### EXERCISE:
Only text lines belong in the answer: the lines from the first one in the records through the line with "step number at", copied exactly.
• • • • • • •
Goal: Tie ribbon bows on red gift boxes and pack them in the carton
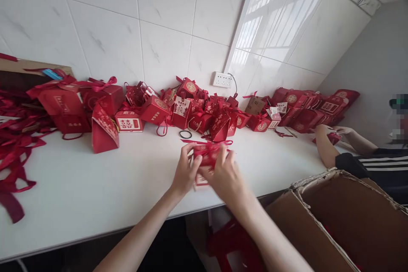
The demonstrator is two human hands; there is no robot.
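Note:
A small red gift box [205,159] with a paler lower front stands on the white table between my hands. Red ribbon [208,145] lies across its top, with loose ends sticking out on both sides. My left hand [185,169] is closed around the box's left side, thumb at the front and fingers at the upper edge. My right hand [228,174], slightly blurred, grips the box's right side, its bent fingers near the ribbon. The hands hide parts of the box and ribbon. Just behind it stands another red box [219,125], and a black ring [185,134] lies nearby.
Red boxes [127,120] line the wall. Loose red ribbons [19,148] pile up at left. A power strip [222,79] is on the wall. At right, a co-worker's hands [330,131] hold a red box. An open cardboard carton [347,212] and red stool [236,244] stand near the table edge.

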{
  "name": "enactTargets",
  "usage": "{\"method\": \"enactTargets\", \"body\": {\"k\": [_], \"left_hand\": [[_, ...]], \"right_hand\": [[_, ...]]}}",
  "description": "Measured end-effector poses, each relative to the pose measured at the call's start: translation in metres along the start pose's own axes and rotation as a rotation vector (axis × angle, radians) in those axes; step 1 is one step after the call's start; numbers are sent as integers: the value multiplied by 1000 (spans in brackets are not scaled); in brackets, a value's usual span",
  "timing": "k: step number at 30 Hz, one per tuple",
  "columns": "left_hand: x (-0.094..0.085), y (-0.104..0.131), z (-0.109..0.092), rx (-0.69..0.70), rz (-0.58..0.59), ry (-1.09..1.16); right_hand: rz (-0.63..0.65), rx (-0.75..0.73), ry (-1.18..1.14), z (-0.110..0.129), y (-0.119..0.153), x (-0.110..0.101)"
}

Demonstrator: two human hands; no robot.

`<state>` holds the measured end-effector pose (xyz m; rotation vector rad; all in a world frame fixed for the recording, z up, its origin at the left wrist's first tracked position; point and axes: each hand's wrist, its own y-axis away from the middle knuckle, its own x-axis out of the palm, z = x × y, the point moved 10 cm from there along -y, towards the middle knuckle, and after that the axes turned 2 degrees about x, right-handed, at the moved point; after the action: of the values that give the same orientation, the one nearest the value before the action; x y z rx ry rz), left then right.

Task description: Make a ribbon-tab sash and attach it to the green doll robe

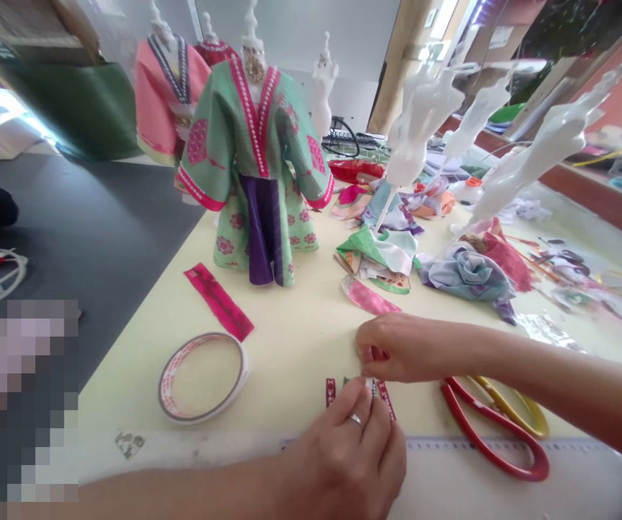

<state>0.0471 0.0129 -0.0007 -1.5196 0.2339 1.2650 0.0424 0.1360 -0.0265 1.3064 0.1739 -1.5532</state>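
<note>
My left hand (346, 448), a ring on one finger, has its fingers bent together over small patterned trim pieces on the table. A red patterned strip (331, 392) shows to the left of its fingers, and a red trim with white dots (386, 399) pokes out on the right. My right hand (389, 348) is closed in a pinch, its fingertips meeting those of my left hand; what it holds is hidden. Scissors with red and yellow handles (506, 433) lie beneath my right forearm. A roll of white tape (167, 386) rests farther left, below a bright pink fabric strip (218, 300).
A small mannequin in a green robe with pink edging (224, 123) stands at the back, beside one in pink (153, 94). White bare mannequins (419, 108) lean on the right among fabric scraps (465, 274). A clear ruler (451, 445) runs along the front.
</note>
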Motion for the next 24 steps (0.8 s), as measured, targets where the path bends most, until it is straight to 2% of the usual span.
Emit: {"method": "enactTargets", "body": {"k": [10,24], "left_hand": [[-3,-1,0,-3,27,5],[-1,0,-1,8,43,3]], "right_hand": [[36,14,-34,1,-1,-1],[-7,34,0,1,-2,-2]]}}
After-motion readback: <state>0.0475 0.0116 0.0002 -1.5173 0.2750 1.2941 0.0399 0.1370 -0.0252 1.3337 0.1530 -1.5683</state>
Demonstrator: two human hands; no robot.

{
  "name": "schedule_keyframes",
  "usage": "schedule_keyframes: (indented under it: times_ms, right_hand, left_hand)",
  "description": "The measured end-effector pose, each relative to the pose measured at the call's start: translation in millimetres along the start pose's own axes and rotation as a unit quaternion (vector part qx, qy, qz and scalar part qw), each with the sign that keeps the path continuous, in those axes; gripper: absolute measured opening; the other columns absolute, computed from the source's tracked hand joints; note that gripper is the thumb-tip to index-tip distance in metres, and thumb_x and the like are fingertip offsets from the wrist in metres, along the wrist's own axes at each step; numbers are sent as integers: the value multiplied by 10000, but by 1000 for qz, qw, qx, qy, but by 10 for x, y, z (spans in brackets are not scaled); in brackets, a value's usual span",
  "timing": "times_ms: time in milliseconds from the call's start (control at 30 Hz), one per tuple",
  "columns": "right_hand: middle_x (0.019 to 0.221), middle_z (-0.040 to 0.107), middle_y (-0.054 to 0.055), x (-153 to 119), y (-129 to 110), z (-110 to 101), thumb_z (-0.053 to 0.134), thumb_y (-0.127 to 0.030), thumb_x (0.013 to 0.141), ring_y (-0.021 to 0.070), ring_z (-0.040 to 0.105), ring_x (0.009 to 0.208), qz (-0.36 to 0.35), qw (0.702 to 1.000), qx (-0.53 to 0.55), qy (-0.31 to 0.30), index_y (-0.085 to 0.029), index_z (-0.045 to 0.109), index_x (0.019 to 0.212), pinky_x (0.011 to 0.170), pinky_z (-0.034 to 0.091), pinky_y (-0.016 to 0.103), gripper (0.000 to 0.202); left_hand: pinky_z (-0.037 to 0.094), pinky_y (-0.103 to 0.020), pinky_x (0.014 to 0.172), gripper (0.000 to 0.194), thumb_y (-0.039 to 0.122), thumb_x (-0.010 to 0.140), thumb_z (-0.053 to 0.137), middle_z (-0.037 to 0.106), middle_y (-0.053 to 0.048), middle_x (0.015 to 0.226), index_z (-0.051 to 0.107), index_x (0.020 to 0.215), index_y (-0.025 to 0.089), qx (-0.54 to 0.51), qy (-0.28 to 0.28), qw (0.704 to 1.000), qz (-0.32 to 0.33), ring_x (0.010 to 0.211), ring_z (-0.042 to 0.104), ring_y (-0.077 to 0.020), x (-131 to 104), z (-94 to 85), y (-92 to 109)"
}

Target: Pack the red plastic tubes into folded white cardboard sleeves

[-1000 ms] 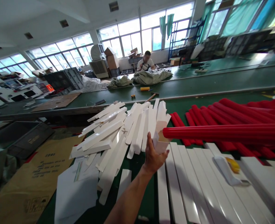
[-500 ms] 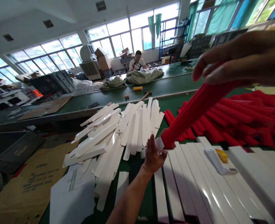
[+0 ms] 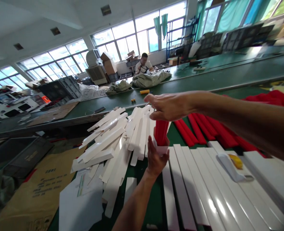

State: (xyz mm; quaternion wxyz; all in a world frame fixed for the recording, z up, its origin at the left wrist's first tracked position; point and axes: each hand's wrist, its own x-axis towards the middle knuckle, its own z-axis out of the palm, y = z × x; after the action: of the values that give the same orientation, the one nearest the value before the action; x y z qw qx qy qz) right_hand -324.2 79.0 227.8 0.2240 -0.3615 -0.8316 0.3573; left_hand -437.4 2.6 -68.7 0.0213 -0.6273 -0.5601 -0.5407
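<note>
My left hand (image 3: pixel 156 158) is wrapped round the lower end of a red bundle (image 3: pixel 161 132), where a white piece (image 3: pixel 161 149) sits against it. Over the bundle's upper end lies my right hand (image 3: pixel 169 106), palm down, fingers stretched out to the left. The bundle points away and slightly up, and its top is hidden under that hand. Left of my hands is a pile of loose white strips (image 3: pixel 118 134). Long white box-like pieces (image 3: pixel 199 179) lie side by side at the right, with more red pieces (image 3: pixel 204 128) behind them.
A tape dispenser with yellow tape (image 3: pixel 235 162) rests on the white pieces. White paper (image 3: pixel 81 202) and a brown sack (image 3: pixel 40 189) are at the lower left. Across the green table (image 3: pixel 195 80), a person (image 3: pixel 144 64) sits behind a grey-green sack (image 3: pixel 150 79).
My right hand has moved left and down onto the bundle's end. The red bundle has swung from slanting right to nearly upright in view. My left hand still grips its lower end.
</note>
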Motion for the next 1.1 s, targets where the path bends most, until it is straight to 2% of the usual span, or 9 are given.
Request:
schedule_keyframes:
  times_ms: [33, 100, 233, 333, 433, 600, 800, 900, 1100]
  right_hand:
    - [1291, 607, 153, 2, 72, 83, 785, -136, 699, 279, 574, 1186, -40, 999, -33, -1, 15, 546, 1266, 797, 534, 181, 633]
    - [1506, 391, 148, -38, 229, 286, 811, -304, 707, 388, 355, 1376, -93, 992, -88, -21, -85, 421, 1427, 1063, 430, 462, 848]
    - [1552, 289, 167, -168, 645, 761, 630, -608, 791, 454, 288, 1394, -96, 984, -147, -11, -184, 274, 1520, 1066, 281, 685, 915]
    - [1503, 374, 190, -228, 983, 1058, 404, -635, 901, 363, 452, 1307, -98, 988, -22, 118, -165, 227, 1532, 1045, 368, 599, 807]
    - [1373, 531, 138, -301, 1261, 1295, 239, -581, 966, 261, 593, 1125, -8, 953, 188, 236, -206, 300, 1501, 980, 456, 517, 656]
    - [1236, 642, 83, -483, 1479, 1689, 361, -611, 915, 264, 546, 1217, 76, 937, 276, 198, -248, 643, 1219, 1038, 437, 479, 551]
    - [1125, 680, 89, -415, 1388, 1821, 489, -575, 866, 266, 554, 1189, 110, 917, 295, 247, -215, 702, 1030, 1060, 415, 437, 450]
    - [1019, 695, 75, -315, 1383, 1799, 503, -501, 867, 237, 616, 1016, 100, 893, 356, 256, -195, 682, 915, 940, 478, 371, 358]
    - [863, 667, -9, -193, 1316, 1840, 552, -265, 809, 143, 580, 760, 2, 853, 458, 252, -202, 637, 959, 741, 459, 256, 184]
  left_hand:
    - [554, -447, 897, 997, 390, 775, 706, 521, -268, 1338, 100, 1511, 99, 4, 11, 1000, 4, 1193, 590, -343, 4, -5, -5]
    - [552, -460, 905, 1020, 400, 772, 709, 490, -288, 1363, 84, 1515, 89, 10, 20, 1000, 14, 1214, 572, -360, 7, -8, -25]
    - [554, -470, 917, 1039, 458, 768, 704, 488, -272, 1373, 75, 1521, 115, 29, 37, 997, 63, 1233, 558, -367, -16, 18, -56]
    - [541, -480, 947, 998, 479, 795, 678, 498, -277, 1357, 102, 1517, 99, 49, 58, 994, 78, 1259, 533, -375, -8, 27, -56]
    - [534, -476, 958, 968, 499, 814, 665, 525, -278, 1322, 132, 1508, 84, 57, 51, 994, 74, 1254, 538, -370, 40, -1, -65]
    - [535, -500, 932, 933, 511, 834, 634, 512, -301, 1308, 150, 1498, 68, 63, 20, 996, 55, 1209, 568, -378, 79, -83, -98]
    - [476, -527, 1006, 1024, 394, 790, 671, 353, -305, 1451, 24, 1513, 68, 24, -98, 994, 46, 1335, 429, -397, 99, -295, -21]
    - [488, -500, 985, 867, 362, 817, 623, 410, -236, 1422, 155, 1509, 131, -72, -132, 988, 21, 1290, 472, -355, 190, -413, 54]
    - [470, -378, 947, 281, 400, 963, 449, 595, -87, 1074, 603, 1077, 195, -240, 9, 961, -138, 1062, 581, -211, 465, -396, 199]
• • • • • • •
### WRITTEN REPLY:
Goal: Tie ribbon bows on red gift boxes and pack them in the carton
The demonstrator is two human hands; there is no robot.
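Note:
A small red gift box [205,159] with a paler lower front stands on the white table between my hands. Red ribbon [208,145] lies across its top, with loose ends sticking out on both sides. My left hand [185,169] is closed around the box's left side, thumb at the front and fingers at the upper edge. My right hand [228,174], slightly blurred, grips the box's right side, its bent fingers near the ribbon. The hands hide parts of the box and ribbon. Just behind it stands another red box [219,125], and a black ring [185,134] lies nearby.
Red boxes [127,120] line the wall. Loose red ribbons [19,148] pile up at left. A power strip [222,79] is on the wall. At right, a co-worker's hands [330,131] hold a red box. An open cardboard carton [347,212] and red stool [236,244] stand near the table edge.
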
{
  "name": "enactTargets",
  "usage": "{\"method\": \"enactTargets\", \"body\": {\"k\": [_], \"left_hand\": [[_, ...]], \"right_hand\": [[_, ...]]}}",
  "description": "Measured end-effector poses, each relative to the pose measured at the call's start: translation in metres along the start pose's own axes and rotation as a rotation vector (axis × angle, radians) in those axes; step 1 is one step after the call's start; numbers are sent as integers: the value multiplied by 1000 (spans in brackets are not scaled); in brackets, a value's usual span",
  "timing": "k: step number at 30 Hz, one per tuple",

The output is done.